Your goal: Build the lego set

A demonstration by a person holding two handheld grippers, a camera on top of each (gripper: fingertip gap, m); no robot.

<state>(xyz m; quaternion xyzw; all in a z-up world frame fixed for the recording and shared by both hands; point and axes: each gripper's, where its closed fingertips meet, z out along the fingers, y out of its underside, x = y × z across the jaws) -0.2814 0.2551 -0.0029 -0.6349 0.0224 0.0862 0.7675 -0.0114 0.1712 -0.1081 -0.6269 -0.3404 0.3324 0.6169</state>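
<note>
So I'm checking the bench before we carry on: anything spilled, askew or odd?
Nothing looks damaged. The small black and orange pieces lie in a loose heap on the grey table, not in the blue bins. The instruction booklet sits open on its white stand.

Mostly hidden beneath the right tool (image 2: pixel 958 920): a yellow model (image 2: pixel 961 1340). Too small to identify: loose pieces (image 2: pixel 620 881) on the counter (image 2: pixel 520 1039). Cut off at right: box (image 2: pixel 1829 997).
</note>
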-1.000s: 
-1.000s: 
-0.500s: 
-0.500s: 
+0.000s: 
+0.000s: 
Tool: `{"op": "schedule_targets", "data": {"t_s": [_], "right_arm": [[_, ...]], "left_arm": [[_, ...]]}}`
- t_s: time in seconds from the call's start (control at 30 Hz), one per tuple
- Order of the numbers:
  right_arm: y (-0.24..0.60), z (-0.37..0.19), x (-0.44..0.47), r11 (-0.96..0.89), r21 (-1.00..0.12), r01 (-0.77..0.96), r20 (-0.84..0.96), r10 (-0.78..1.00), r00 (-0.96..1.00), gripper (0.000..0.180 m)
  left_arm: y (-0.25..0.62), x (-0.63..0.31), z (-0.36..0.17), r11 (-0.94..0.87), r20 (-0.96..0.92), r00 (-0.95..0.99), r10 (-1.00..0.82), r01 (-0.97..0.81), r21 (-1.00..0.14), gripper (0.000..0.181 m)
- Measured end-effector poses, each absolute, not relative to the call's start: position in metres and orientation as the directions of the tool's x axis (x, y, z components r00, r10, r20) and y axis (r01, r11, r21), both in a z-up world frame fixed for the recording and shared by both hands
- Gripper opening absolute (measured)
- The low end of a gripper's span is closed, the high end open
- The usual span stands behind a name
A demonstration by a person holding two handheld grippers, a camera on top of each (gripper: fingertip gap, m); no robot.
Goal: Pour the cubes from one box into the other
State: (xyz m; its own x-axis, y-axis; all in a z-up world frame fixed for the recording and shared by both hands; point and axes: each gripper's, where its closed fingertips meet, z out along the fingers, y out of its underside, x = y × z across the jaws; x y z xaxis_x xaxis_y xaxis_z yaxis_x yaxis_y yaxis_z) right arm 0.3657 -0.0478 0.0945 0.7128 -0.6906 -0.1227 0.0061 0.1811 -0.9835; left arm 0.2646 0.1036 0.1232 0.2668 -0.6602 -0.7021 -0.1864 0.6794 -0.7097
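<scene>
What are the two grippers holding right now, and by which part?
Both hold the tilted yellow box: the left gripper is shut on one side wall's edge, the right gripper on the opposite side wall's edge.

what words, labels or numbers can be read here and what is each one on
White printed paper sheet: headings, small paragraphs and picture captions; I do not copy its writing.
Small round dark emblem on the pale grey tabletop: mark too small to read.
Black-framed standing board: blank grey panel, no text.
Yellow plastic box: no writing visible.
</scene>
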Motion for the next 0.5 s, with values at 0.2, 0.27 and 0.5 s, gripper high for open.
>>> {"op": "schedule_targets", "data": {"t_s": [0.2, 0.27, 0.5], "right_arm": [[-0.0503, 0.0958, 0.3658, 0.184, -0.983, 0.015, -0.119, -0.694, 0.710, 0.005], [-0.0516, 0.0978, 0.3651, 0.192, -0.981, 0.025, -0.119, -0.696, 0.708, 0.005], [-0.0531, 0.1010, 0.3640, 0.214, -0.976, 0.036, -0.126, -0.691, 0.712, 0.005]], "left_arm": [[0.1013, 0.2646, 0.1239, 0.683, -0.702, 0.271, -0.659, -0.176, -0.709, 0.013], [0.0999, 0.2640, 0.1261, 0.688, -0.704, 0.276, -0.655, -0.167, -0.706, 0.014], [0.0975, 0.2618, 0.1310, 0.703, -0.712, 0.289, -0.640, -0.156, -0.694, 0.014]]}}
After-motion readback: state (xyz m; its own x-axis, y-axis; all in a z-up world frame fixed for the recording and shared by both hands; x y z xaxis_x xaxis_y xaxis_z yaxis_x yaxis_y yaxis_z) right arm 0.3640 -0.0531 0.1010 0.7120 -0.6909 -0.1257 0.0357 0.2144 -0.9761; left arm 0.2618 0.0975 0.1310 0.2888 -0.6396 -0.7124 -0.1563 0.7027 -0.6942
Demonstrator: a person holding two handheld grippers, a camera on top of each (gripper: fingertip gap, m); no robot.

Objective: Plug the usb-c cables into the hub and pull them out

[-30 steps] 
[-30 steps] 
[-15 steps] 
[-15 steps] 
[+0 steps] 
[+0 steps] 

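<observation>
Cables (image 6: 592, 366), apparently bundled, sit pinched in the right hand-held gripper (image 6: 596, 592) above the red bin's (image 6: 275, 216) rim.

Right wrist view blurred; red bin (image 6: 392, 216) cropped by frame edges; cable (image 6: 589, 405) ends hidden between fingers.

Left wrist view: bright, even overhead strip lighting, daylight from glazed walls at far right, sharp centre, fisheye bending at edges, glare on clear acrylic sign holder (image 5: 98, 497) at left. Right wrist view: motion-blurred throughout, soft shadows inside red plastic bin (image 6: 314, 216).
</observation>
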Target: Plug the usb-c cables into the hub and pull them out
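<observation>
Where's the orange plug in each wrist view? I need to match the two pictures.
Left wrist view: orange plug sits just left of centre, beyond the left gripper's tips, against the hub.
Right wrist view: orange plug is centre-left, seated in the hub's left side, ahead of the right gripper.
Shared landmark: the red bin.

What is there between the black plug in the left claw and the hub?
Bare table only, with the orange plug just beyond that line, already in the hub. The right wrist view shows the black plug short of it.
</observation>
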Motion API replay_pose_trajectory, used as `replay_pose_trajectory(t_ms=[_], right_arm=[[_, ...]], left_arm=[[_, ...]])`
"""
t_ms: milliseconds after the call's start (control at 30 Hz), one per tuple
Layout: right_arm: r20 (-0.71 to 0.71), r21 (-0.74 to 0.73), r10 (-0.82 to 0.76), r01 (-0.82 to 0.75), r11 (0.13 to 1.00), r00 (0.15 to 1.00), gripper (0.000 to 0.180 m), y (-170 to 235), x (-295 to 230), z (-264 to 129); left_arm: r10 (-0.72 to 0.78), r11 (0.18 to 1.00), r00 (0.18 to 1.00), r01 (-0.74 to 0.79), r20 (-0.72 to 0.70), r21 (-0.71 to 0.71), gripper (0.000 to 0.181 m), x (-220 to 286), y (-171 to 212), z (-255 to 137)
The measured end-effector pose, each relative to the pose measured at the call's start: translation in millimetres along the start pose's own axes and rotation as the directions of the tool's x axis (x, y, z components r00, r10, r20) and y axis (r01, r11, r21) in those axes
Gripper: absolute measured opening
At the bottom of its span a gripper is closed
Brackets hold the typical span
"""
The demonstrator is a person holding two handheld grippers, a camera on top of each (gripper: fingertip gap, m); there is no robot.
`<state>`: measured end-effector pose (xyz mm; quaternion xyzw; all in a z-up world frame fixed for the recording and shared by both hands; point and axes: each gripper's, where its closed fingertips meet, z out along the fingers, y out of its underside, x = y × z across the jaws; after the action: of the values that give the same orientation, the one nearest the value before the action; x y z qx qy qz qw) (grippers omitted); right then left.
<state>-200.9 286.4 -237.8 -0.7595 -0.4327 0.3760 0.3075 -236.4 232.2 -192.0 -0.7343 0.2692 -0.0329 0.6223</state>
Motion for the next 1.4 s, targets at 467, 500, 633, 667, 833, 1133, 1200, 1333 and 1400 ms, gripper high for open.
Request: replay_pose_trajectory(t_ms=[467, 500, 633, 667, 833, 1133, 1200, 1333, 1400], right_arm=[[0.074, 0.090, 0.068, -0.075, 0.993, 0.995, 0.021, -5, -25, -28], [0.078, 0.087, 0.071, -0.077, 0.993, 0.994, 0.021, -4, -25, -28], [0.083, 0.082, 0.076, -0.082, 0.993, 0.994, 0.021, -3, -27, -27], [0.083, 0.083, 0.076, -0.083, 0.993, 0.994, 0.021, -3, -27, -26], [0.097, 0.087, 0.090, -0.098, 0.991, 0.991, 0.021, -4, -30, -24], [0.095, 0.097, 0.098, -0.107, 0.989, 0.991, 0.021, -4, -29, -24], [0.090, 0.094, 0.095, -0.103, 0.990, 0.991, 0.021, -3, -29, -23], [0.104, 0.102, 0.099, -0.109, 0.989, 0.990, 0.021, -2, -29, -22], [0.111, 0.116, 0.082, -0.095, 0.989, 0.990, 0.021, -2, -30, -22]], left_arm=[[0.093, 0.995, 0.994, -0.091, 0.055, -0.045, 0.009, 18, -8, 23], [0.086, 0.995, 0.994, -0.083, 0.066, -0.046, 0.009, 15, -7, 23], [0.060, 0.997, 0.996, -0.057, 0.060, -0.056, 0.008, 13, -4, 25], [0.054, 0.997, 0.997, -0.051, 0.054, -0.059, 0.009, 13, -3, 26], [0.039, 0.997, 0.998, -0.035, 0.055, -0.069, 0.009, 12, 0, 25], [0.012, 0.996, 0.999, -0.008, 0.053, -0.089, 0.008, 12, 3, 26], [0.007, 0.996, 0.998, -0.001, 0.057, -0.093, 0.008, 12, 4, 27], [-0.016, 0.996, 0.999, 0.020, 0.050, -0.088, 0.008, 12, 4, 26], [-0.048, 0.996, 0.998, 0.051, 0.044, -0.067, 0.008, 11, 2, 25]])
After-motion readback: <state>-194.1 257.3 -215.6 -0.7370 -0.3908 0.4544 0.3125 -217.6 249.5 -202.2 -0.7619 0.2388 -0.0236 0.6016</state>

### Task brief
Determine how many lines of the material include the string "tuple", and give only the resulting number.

### Solved problem
2